Of what, I’m not really sure. I could swim, so I knew I wouldn’t drown. Looking back, I remember thinking that even in my hunched-over position, the distance from my head to the water was a long one. If I belly-flopped it would hurt. What if I looked stupid doing it?
It’s easy to realize how foolish those excuses are now. Even so, if you put me on the edge of a pool today, I bet I’d feel exactly the same way. I bet I’d kneel and dawdle, change positions and falter before coming up with a reason why today just isn’t the day.
I never learned to dive. I let my fear win.
I read something yesterday that I haven’t been able to shake. Someone on Reddit asked people to name something someone said to them that changed the way they think. This was the one I can’t get out of my head:
I was 13 years old, trying to teach my 6 year old sister how to dive into a swimming pool from the side of the pool. We were at a big, public pool, and nearby there was a woman, about 75 years old, slowly swimming laps. Finally she swam over to us just when I was really putting the pressure on, trying to get my sister to try the dive, and my sister was shouting, “but I’m afraid!! I’m so afraid!!” The old woman looked at my sister, raised her fist defiantly in the air and said, “So be afraid! And then do it anyway!”
How many things have I not done because of fear? How many opportunities have I passed up because of fear? How many times have I let FEAR win?
Be afraid, then do it anyway.
I’ve been mulling over these words. In the Bible God commands us over and over again to not be afraid. “Fear not.” “Be not afraid.” “Do not fear.”
I tend to take what God says seriously, so if He’s telling me I shouldn’t be afraid, maybe that 75 year old swimmer is wrong. But I don’t think so.
God’s command to not be afraid is often preceded or followed by a statement about how He’s with us. In other words, He’s telling us not to be afraid because we can trust in Him to take care of us.
Of all the commands in the Bible, I often find that one the hardest to keep. Maybe it’s a mother thing or a woman thing or maybe it’s just a human thing, but it’s all too easy to let fear and worry control me.
As I pondered the words of that wise old woman, it suddenly hit me. Maybe I’ve been doing it wrong. If I rely on myself to just stop being afraid, it’s never going to happen. But God still demands that I not be afraid; that I trust Him.

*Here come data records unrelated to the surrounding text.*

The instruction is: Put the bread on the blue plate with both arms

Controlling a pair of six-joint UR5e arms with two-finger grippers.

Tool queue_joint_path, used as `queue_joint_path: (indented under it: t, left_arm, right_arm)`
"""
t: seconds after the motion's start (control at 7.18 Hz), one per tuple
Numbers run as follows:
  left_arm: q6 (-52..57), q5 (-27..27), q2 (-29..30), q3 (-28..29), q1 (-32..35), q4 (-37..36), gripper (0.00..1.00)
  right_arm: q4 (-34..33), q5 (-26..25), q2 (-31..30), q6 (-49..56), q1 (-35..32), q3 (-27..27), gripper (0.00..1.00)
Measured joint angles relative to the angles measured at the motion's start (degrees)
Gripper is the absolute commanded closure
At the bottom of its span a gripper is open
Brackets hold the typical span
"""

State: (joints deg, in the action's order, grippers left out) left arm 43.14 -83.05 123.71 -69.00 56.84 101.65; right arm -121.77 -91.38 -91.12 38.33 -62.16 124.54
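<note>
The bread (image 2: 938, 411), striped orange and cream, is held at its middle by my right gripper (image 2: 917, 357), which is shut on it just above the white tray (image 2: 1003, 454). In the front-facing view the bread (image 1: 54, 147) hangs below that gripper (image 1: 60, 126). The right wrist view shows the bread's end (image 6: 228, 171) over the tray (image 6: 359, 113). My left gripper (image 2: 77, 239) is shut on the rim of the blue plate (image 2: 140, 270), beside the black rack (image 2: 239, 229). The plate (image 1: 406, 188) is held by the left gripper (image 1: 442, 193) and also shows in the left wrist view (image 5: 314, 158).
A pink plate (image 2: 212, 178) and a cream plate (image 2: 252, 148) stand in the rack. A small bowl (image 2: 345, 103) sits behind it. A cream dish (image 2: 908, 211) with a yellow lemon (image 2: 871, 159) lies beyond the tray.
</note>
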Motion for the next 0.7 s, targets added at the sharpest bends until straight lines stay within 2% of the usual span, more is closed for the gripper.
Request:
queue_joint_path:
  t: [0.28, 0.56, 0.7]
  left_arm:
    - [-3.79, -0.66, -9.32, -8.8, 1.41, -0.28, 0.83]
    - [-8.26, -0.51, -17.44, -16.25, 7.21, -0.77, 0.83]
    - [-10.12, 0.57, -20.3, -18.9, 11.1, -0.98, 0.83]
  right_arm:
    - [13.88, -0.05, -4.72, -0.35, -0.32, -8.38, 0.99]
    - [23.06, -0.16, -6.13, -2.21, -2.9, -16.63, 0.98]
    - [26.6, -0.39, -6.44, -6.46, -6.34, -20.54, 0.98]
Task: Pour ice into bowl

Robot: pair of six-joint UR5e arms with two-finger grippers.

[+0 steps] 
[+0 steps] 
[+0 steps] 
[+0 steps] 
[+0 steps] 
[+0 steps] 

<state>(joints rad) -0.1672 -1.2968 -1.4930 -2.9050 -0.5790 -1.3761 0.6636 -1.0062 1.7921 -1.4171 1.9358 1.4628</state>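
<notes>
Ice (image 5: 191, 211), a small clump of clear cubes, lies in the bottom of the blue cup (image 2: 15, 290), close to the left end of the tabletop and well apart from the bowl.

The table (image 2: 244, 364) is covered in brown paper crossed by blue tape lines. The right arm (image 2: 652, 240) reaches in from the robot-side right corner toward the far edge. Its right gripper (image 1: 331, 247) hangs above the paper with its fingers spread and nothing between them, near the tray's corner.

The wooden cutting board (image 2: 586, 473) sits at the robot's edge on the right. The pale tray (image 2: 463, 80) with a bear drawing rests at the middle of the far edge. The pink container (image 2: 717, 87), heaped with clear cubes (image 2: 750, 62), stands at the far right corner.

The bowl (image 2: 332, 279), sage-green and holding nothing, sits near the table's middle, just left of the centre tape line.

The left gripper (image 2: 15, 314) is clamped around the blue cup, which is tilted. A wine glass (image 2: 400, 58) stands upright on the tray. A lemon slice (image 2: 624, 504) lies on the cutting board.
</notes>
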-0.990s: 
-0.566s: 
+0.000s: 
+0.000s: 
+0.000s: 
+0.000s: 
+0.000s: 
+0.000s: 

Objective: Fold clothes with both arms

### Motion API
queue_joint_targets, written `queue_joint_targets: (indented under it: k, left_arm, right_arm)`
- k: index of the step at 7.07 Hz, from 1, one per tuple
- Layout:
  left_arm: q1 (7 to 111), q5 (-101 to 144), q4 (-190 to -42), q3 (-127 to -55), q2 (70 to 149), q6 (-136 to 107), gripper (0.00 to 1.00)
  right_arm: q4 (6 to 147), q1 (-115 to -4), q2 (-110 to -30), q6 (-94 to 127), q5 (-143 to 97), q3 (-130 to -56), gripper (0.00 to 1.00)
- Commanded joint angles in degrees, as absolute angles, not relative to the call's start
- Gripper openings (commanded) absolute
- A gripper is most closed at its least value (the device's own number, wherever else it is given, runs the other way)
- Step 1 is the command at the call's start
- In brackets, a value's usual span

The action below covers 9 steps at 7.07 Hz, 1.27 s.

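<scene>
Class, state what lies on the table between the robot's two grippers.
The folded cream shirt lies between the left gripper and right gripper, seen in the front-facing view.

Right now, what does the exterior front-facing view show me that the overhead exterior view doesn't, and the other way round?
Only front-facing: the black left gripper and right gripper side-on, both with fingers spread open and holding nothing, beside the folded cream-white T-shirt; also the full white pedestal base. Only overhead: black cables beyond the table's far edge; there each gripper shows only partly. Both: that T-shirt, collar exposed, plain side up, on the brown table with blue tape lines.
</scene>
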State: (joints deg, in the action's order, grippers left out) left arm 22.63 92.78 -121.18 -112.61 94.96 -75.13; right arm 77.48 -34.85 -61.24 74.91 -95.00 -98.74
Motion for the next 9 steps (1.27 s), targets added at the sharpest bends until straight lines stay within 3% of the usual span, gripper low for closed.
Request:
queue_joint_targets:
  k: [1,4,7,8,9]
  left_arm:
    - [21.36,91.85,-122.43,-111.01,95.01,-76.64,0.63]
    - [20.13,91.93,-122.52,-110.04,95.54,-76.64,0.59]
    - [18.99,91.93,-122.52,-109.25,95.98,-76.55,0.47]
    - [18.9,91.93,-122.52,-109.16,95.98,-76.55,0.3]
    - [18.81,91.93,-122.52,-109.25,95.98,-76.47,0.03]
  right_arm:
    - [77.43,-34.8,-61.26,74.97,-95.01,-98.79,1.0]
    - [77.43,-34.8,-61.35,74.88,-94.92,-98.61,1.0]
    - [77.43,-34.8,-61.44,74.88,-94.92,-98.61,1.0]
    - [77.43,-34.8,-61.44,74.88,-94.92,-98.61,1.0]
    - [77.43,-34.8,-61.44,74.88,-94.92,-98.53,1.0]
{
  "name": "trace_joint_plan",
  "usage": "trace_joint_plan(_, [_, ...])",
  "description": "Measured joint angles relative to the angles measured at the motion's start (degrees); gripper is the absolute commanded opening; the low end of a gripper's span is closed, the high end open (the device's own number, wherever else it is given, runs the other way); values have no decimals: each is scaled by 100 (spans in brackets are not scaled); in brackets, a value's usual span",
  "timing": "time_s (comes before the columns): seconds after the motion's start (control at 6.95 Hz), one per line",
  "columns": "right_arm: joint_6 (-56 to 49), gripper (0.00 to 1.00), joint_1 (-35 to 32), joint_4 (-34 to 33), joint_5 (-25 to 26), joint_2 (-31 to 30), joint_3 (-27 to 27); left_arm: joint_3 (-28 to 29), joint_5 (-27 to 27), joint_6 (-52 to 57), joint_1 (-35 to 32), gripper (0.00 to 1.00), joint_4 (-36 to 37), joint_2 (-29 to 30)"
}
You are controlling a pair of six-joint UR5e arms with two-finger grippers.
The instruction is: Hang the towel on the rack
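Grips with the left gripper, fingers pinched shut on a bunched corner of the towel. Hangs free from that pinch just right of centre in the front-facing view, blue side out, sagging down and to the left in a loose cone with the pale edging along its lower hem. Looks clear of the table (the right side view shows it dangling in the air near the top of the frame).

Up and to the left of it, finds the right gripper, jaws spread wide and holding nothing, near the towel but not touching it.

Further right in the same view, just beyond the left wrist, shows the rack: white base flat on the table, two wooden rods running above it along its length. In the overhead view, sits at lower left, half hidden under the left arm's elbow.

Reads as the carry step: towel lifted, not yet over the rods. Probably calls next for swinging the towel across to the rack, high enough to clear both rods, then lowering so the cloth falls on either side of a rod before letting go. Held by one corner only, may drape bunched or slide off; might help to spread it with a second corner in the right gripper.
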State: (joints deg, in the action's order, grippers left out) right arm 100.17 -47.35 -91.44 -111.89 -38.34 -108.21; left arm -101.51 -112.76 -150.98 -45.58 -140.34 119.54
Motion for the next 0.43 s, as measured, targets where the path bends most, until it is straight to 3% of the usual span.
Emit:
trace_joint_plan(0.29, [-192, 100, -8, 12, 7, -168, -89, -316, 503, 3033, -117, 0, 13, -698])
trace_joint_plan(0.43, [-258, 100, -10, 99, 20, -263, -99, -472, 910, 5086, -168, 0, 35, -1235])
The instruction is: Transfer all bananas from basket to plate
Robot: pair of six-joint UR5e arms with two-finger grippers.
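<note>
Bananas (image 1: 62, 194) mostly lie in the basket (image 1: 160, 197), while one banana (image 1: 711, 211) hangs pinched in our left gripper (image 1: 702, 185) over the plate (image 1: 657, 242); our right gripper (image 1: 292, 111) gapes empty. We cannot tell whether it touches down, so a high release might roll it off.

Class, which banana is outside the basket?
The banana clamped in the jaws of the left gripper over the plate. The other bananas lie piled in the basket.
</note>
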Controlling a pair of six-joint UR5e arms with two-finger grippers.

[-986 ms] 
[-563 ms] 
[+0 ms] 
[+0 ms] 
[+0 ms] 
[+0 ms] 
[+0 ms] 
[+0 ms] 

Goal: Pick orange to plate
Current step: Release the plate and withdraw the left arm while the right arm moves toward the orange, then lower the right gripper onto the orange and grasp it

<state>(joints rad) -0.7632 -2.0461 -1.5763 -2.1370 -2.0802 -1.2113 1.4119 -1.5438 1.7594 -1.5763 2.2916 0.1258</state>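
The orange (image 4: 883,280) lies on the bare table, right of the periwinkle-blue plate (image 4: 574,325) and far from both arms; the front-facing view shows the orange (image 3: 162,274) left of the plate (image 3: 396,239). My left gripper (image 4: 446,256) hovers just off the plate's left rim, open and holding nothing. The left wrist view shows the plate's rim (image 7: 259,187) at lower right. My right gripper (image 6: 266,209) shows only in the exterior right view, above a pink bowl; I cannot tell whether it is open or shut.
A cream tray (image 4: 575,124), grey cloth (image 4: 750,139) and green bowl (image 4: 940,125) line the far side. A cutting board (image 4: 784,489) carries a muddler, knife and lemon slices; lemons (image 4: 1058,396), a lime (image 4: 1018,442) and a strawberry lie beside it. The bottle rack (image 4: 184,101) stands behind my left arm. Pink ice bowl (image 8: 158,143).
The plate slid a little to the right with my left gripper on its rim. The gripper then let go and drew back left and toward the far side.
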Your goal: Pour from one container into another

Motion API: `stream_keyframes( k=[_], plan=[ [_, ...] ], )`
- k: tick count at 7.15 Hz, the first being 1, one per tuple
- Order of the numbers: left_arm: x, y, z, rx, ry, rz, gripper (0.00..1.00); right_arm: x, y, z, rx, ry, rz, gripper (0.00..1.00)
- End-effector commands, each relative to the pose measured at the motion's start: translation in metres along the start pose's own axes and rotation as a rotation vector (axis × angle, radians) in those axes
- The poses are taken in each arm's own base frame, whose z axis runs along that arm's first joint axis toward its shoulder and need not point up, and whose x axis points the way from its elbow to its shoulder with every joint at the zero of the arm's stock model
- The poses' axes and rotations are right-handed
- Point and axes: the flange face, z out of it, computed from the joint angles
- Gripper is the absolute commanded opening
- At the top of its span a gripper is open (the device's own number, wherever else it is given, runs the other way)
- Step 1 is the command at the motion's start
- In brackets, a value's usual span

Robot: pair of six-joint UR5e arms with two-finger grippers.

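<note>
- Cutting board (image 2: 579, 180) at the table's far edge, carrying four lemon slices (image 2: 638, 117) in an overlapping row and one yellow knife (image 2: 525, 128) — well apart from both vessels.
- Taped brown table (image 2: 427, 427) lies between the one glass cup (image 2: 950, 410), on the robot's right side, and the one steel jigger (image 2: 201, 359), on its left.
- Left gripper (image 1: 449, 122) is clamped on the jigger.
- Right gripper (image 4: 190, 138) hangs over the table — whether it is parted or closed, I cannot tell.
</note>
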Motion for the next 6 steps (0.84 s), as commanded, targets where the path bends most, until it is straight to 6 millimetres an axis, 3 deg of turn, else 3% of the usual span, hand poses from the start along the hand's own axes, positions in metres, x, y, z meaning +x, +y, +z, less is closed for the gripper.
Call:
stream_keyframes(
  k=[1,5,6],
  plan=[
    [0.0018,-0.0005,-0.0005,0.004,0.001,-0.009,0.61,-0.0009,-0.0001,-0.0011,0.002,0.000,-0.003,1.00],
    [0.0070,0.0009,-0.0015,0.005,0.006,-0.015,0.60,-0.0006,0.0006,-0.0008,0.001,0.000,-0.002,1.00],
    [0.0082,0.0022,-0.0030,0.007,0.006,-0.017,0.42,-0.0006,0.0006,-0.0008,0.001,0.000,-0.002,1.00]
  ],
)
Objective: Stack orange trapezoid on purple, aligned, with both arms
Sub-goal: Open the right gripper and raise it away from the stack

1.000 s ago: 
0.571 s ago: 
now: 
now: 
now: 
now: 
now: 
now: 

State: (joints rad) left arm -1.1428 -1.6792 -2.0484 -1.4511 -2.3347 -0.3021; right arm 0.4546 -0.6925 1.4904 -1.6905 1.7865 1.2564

And there it is. Maybe the way to stop being afraid is to do it anyway. To say, “I’m freaking out, but I trust You enough to step out in faith.”
I don’t know if you’ll catch me on the edge of a pool this summer, arms up and ready to go, but I do hope you’ll catch me doing some things that stretch me out of my comfort zone.
And if you hear me yelling “But I’m afraid!! I’m so afraid!!”, listen carefully afterwards. You might just hear God whisper, “Do it anyway.”